▸ WORK ITEM:
In the listing below, which lines contain the string "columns"? Copy them all.

-----

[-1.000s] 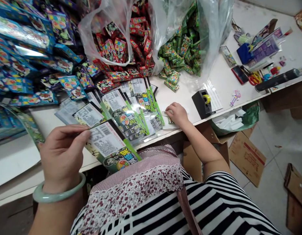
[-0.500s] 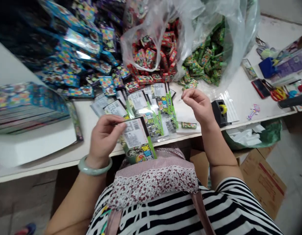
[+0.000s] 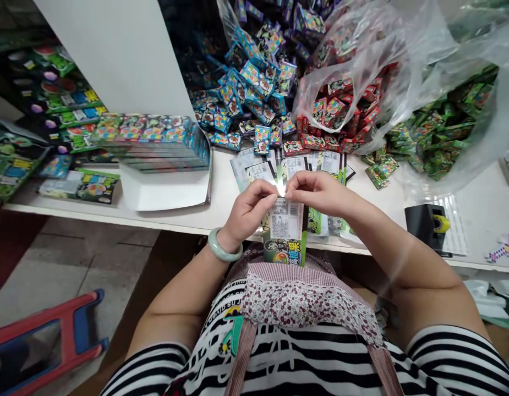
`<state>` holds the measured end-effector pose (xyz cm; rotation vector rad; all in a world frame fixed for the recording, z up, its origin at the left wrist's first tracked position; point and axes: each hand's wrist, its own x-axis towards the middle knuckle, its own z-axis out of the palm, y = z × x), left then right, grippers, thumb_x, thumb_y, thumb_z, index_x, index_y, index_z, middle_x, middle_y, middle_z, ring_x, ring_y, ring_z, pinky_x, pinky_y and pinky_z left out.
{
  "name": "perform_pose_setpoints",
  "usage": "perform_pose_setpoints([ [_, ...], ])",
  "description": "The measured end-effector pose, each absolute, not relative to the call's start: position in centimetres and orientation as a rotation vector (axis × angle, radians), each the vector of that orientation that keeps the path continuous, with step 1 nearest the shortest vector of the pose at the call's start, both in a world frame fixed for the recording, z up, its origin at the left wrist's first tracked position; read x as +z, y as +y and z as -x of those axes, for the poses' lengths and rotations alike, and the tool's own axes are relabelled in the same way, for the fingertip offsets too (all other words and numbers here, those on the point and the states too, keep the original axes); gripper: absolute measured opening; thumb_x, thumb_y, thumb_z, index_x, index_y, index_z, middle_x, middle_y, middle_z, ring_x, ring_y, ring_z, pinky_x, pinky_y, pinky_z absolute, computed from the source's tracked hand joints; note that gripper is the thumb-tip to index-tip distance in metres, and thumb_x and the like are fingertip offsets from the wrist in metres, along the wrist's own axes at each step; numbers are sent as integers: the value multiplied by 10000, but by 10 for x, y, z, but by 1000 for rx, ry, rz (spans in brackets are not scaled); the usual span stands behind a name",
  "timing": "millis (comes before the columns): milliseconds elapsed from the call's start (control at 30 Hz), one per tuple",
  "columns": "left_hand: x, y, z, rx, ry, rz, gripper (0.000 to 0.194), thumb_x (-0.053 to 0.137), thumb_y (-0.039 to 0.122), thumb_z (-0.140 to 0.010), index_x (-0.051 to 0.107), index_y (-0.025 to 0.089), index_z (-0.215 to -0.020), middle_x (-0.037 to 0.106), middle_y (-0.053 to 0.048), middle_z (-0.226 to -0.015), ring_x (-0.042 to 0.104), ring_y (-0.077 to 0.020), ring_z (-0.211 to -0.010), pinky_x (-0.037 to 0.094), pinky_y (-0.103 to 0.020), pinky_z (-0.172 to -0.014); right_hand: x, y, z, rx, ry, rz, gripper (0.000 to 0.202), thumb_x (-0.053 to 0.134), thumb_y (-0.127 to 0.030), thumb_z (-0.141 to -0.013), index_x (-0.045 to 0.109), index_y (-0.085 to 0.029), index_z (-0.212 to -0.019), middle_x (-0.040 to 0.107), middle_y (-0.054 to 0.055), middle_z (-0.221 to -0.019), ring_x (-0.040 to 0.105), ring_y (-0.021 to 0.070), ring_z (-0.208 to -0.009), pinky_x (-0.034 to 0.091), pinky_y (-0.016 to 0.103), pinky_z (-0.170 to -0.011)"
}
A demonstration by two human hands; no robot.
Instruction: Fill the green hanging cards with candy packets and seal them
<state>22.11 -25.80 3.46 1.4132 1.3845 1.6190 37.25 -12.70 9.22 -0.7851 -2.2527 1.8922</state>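
A printed packet [image 3: 285,231], with a white barcode label and a green side strip, hangs at the table's front edge. My left hand [image 3: 254,208], with a pale bangle at its wrist, pinches the packet's top edge. Beside it my right hand [image 3: 314,191] is closed at the same top edge, fingertips nearly meeting the left ones. More labelled packets [image 3: 330,160] lie overlapping behind my hands. Beyond them are heaps of small blue packs [image 3: 260,82], red packs [image 3: 334,110] in a clear bag, and green packs [image 3: 448,132].
An open white carton [image 3: 167,192] with a row of upright blue packs [image 3: 155,137] stands to the left. A black tape dispenser [image 3: 427,228] sits at the right near the table's front edge [image 3: 188,232]. A red and blue stool [image 3: 64,335] is on the floor.
The view has swung left. My right hand has come over to my left hand and closed at the top of the packet, which now hangs straighter.
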Motion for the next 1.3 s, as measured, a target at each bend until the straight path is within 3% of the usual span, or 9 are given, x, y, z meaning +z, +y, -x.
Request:
perform_pose_setpoints([
  [400,30,-254,-224,1686,1452,-1436,200,737,307,-847,567,206,-879,604,2,-834,602,-124,-782,524,-279,-736,100,-121,-360,1876,-2308,993,119,676,-222,-767,611,-196,-671,549,-25,-645,449,107,-611,353,258,-602],
  [667,37,-255,-212,1421,1388,-1651,228,717,290,-843,657,221,-1053,702,-27,-982,671,-151,-895,562,-285,-812,79,-118,-353,2508,-1890,1063,109,568,-107,-751,530,-189,-690,529,-38,-609,503,100,-560,424,231,-570],
  [767,34,-251,-198,1494,1616,-1412,183,738,290,-796,711,209,-958,728,-20,-933,667,-153,-846,555,-286,-780,72,-92,-394,2083,-2059,952,24,574,-184,-831,588,-195,-848,667,-1,-776,614,133,-709,515,283,-728],
  [867,18,-242,-180,1898,1717,-922,277,750,280,-691,689,197,-948,738,-7,-996,670,-152,-897,552,-320,-821,66,-64,-473,1199,-2311,1127,193,605,-258,-880,634,-193,-1059,721,66,-1085,654,207,-1027,490,383,-965],
  [933,4,-237,-172,1924,1656,-715,328,763,294,-650,643,220,-947,738,28,-1021,680,-171,-969,553,-338,-800,57,-57,-528,829,-2501,1399,317,661,-259,-859,648,-169,-1163,702,124,-1212,626,279,-1156,447,449,-1042],
  [1067,-21,-241,-164,1616,1725,-543,488,876,320,-534,575,234,-908,669,100,-772,666,-160,-828,564,-300,-701,21,-65,-596,797,-2706,1740,542,763,-155,-752,635,-135,-1278,646,189,-1346,574,346,-1271,411,448,-1100],
  [1200,-29,-251,-157,1319,1972,-727,603,904,375,-419,580,219,-903,629,57,-779,588,-135,-714,498,-223,-572,-3,-75,-613,850,-2440,1775,377,598,-173,-871,634,-178,-1246,688,127,-1273,632,261,-1169,453,368,-1022],
  [1300,-23,-256,-150,991,2186,-956,661,901,432,-402,578,237,-945,607,41,-829,581,-165,-723,454,-223,-522,8,-81,-619,831,-2230,1776,397,613,-252,-869,602,-194,-1261,710,103,-1162,650,248,-1089,468,353,-960],
])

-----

▸ TASK RESPONSE:
  "timing": "millis (comes before the columns): milliseconds elapsed from the call's start (control at 30 Hz), one per tuple",
  "columns": "left_hand: x, y, z, rx, ry, rz, gripper (0.000 to 0.194), thumb_x (-0.053 to 0.137), thumb_y (-0.039 to 0.122), thumb_z (-0.140 to 0.010), index_x (-0.051 to 0.107), index_y (-0.025 to 0.089), index_z (-0.215 to -0.020), middle_x (-0.037 to 0.106), middle_y (-0.053 to 0.048), middle_z (-0.226 to -0.015), ring_x (-0.042 to 0.104), ring_y (-0.077 to 0.020), ring_z (-0.211 to -0.010), pinky_x (-0.037 to 0.094), pinky_y (-0.103 to 0.020), pinky_z (-0.172 to -0.014); right_hand: x, y, z, rx, ry, rz, gripper (0.000 to 0.202), thumb_x (-0.053 to 0.134), thumb_y (-0.127 to 0.030), thumb_z (-0.141 to -0.013), index_x (-0.045 to 0.109), index_y (-0.085 to 0.029), index_z (-0.212 to -0.019), middle_x (-0.040 to 0.107), middle_y (-0.054 to 0.055), middle_z (-0.221 to -0.019), ring_x (-0.040 to 0.105), ring_y (-0.021 to 0.070), ring_z (-0.208 to -0.009), pinky_x (-0.034 to 0.091), pinky_y (-0.016 to 0.103), pinky_z (-0.170 to -0.011)"

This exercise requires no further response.